/---

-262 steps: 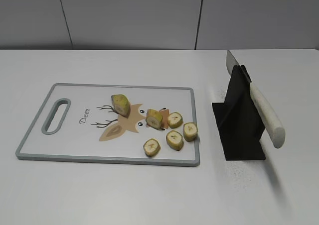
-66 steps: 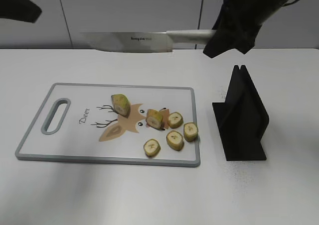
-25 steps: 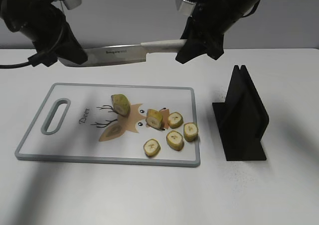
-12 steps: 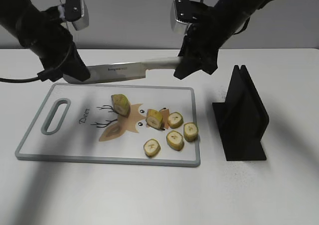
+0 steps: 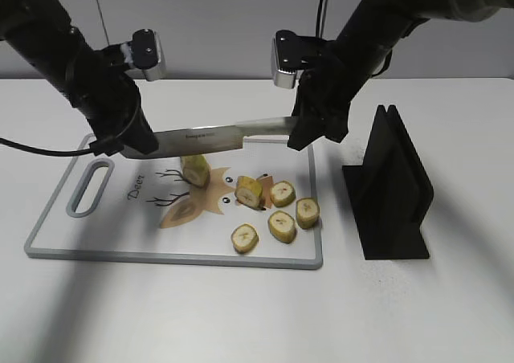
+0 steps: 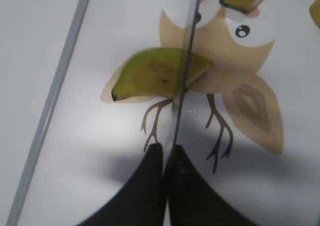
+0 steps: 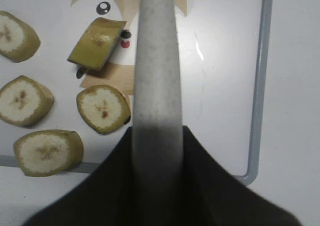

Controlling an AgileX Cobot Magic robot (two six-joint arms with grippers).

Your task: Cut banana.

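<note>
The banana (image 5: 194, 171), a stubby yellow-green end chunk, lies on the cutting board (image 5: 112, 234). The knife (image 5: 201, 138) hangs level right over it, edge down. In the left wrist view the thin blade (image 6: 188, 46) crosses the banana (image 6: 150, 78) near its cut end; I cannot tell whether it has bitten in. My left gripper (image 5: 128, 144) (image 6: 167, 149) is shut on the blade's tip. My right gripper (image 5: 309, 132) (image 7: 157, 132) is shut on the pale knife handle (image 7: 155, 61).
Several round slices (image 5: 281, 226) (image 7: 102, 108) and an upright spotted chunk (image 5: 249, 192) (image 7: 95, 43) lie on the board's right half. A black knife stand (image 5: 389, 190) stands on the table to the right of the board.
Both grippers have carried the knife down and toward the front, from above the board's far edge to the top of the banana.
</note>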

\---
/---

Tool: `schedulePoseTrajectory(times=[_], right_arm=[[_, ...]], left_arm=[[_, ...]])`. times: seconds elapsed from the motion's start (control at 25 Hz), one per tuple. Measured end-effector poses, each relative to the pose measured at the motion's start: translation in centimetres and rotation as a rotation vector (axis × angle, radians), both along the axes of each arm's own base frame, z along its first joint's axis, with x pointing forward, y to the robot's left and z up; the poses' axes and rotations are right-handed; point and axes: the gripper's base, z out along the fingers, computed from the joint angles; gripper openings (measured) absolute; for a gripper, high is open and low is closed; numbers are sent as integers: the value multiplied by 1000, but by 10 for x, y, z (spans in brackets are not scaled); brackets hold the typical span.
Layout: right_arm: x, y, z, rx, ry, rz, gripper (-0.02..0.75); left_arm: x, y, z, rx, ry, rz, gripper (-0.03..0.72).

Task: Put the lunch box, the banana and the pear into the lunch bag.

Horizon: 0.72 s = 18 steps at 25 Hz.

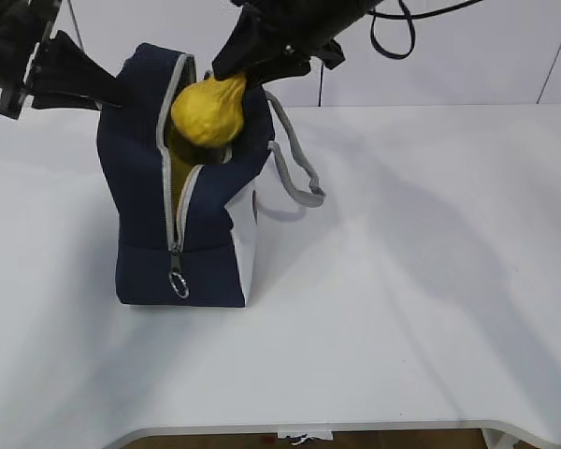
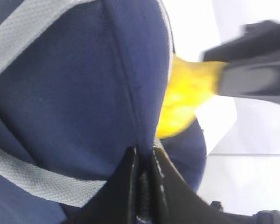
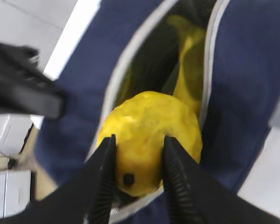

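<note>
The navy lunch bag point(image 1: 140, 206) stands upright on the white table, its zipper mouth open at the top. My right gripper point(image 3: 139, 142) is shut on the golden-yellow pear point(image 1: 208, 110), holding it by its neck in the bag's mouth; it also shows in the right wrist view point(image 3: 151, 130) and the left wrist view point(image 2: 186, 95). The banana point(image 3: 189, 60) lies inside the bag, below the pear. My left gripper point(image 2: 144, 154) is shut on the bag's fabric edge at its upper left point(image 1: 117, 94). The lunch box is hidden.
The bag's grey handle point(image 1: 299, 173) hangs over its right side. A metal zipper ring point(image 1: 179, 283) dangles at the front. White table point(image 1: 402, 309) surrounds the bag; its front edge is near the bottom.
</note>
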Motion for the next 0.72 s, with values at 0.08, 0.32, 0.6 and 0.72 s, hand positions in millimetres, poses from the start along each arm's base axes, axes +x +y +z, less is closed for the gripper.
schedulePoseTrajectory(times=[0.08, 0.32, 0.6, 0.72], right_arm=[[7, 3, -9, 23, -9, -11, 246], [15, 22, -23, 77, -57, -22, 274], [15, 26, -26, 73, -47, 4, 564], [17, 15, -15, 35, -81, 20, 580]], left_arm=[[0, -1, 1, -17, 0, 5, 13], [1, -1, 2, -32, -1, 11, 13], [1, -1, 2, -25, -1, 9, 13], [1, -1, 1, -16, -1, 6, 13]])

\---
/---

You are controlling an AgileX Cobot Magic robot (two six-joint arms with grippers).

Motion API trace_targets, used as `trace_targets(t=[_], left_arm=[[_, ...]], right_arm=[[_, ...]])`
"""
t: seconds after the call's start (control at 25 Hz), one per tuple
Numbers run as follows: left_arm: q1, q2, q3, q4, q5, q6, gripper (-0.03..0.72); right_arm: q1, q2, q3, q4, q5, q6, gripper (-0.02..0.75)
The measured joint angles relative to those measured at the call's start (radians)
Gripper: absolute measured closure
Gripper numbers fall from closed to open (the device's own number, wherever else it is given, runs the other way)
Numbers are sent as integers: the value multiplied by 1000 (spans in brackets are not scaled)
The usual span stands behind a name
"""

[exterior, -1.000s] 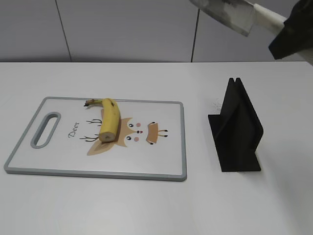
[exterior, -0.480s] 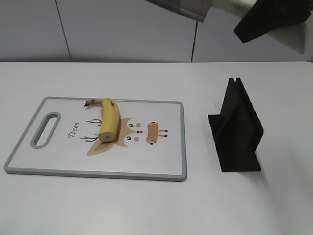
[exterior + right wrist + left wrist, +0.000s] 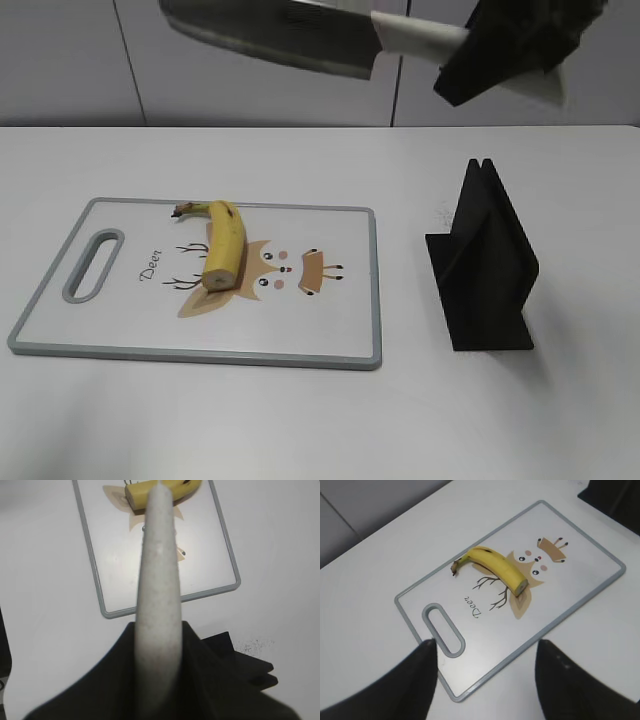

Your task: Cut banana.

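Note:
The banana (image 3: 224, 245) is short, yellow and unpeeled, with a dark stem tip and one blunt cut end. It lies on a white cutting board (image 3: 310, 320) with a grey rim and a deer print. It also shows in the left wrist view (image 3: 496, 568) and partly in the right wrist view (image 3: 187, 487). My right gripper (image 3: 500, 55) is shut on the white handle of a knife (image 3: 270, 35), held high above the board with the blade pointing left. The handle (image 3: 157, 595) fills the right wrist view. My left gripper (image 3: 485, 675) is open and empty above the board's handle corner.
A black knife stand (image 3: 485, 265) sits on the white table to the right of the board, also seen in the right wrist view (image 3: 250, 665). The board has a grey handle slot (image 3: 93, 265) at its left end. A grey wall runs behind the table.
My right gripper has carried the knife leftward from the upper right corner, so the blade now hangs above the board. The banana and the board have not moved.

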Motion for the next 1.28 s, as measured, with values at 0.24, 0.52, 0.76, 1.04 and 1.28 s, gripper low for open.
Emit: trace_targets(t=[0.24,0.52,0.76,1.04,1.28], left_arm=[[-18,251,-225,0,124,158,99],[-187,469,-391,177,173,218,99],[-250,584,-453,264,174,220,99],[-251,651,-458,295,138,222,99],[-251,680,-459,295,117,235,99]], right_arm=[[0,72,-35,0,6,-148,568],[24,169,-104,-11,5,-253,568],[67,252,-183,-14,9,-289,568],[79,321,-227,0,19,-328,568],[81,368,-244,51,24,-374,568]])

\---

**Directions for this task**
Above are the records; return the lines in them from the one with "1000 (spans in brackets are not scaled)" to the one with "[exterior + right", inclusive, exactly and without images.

**Written solution**
Numbers are sent as integers: the value multiplied by 1000 (spans in brackets are not scaled)
The usual span stands behind a name
"""

[exterior, -1.000s] 
[exterior, -0.480s] 
[exterior + right wrist + left wrist, +0.000s] 

The exercise has been carried out in full.